SARS-CoV-2 convalescent plasma samples
IBC Protocol 20004 approved the use of SARS-CoV-2 convalescent plasma. Anonymized plasma samples of SARS-CoV-2 convalescent individuals (N = 19) were obtained from UCSD. Individuals were confirmed to be infected in the previous three to ten weeks by PCR and lateral flow assay. All individuals were symptomatic with mild to moderate-severe symptoms. Serum samples (DS-626-G and DS-626-N, Seracare) purchased before SARS-CoV-2 pandemic were used as a negative control. SARS-CoV-2-specific binding antibodies in plasma samples were measured as described above. Cross-adsorbed goat anti-human IgG (H + L) secondary antibody (A18811, Invitrogen) was used at a dilution of 1:3,000.
T cell analysis
Spleens were harvested and dissociated using a cell mesh following which blood cells were removed using RBC Lysis Buffer (BioLegend). 2.5 × 106 splenocytes were stimulated with S or N peptide libraries (GenScript, 15mers with 11aa overlap, 1 µg/ml), 0.1% DMSO, or phorbol myristate acetate (PMA)-ionomycin (BD Biosciences) for 1.5 h at 37 °C. Anti-mouse CD28 and CD49d antibodies (1 µg/ml; BioLegend) were added as co-stimulation.

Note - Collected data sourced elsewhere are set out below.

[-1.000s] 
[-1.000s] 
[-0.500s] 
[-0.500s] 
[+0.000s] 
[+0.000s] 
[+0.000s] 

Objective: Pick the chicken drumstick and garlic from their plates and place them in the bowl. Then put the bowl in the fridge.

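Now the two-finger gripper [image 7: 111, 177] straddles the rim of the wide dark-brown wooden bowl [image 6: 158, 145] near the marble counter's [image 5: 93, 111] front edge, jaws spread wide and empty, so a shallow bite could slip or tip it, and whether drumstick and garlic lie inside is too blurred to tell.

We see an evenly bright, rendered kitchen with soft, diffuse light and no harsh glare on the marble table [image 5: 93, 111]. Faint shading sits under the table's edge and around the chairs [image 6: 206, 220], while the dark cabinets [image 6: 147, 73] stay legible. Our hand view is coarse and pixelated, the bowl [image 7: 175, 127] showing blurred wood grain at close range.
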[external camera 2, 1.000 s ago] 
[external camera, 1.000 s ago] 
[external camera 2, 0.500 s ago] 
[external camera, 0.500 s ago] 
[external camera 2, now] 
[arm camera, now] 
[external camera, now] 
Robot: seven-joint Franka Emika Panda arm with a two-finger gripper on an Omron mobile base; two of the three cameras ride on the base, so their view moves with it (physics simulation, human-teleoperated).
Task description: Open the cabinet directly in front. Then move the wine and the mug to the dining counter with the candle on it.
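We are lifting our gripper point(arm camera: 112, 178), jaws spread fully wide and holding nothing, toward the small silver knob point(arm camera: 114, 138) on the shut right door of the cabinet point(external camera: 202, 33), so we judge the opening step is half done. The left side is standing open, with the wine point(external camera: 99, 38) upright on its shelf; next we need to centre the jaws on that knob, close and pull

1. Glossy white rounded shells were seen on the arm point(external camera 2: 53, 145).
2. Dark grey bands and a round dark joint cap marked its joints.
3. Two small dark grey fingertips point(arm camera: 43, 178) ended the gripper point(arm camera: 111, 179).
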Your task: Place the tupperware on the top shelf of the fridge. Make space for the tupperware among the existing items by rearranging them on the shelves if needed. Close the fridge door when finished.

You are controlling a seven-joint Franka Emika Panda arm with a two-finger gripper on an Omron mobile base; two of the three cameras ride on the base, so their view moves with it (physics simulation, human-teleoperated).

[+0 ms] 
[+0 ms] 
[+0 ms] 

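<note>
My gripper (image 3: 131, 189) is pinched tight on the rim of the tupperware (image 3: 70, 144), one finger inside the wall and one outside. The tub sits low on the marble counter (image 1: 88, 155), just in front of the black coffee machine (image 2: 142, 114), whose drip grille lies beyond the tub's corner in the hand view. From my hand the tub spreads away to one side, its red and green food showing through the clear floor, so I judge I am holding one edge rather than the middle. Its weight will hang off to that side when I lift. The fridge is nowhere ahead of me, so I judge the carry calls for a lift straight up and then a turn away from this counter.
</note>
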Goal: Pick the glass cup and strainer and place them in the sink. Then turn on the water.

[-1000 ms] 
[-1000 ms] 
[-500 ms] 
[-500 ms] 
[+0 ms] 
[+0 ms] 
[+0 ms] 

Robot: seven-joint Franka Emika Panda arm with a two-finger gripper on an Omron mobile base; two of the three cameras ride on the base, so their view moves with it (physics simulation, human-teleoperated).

Brefeldin A (3 µg/ml; eBioscience) was added, and the cells were incubated for additional 16 h at 37 °C. Cells were fixed using Cytofix buffer (BD Biosciences) and surface staining was performed using fluorescein isothiocyanate (FITC)-conjugated anti-mouse CD3 (Clone 17A2, 555274, BD), BV650 anti-mouse CD8a (Clone 53 − 6.7, 563234, BD). Following cell permeabilization using Cytoperm buffer (BD Biosciences), ICS was performed using allophycocyanin (APC)-conjugated anti-mouse IFN-γ (Clone XMG1.2, 554413, BD), phycoerythrin (PE)-conjugated anti-mouse TNF-α (Clone MP6-XT22, 554419, BD), and PE-CF594 anti-mouse IL-2 (BD Biosciences (Clone JES6-5H4, 562483, BD). In experiments testing double recombinants SARS-CoV2 vectors IL-2 antibody was not included and PE-CF594 anti-mouse IL-4 (clone 11B11, 562450, BD) and BV421 rat anti mouse IL-10 (clone JES5-16E3, 563276, BD) were added. Events were acquired using a BD FACSCelesta flow cytometer (2 × 105 cells/tube). Analysis was performed using FlowJo. Antigen specific T cells were identified by gating on size (FSC vs SSC), doublet negative (FSC-H vs FSC-A), CD3+, CD8+/CD4+. Cytokine positive responses are presented after subtraction of the background response detected in the corresponding unstimulated sample (media added with Brefeldin A one hour after beginning of mock stimulation) of each individual mouse sample.
Cytokines ELISA
Splenocytes (1 × 106) from immunized mice were incubated in v-bottom wells in the presence of 2 µg/ml S or N peptide pools, or without stimulus in a volume of 200 µl. 48 hours later, plates were centrifuged 2000 RPM for 10 minutes and cell supernatant was collected and stored at -80˚C. Mouse TNF-alpha (MTA00B), Quantikine ELISA kit (R&D systems) was used according to manufacturer’s recommendations.
Statistics
Statistical evaluation was pursued using GraphPad Prism (v8.3.0). For evaluation of differences in sMVA and wtMVA plaque area in BHK-21 and CEF cells and differences in sMVA and wtMVA host cell range, one-way ANOVA followed by Tukey’s and Dunnet’s multiple comparison tests were used, respectively. For sMVA and wtMVA growth kinetic analysis, mixed-effects model with the Geisser-Greenhouse correction, followed by Tukey’s multiple comparisons test were applied. For ELISAs, one-way ANOVA and Tukey’s multiple comparison tests were used to calculate differences in endpoint titers and group means between groups. For IgG2a/IgG1 ratio analysis, one-way ANOVA with Dunnett’s multiple comparison test was used to compare the IgG2a/IgG1 ratio measured in each group to a ratio of 1. Pearson correlation analysis was performed to calculate the correlation coefficient r and its significance. For T cell responses analysis, one-way ANOVA followed by Dunnett’s multiple comparisons test with a single pooled variance was used to compare the mean of each group.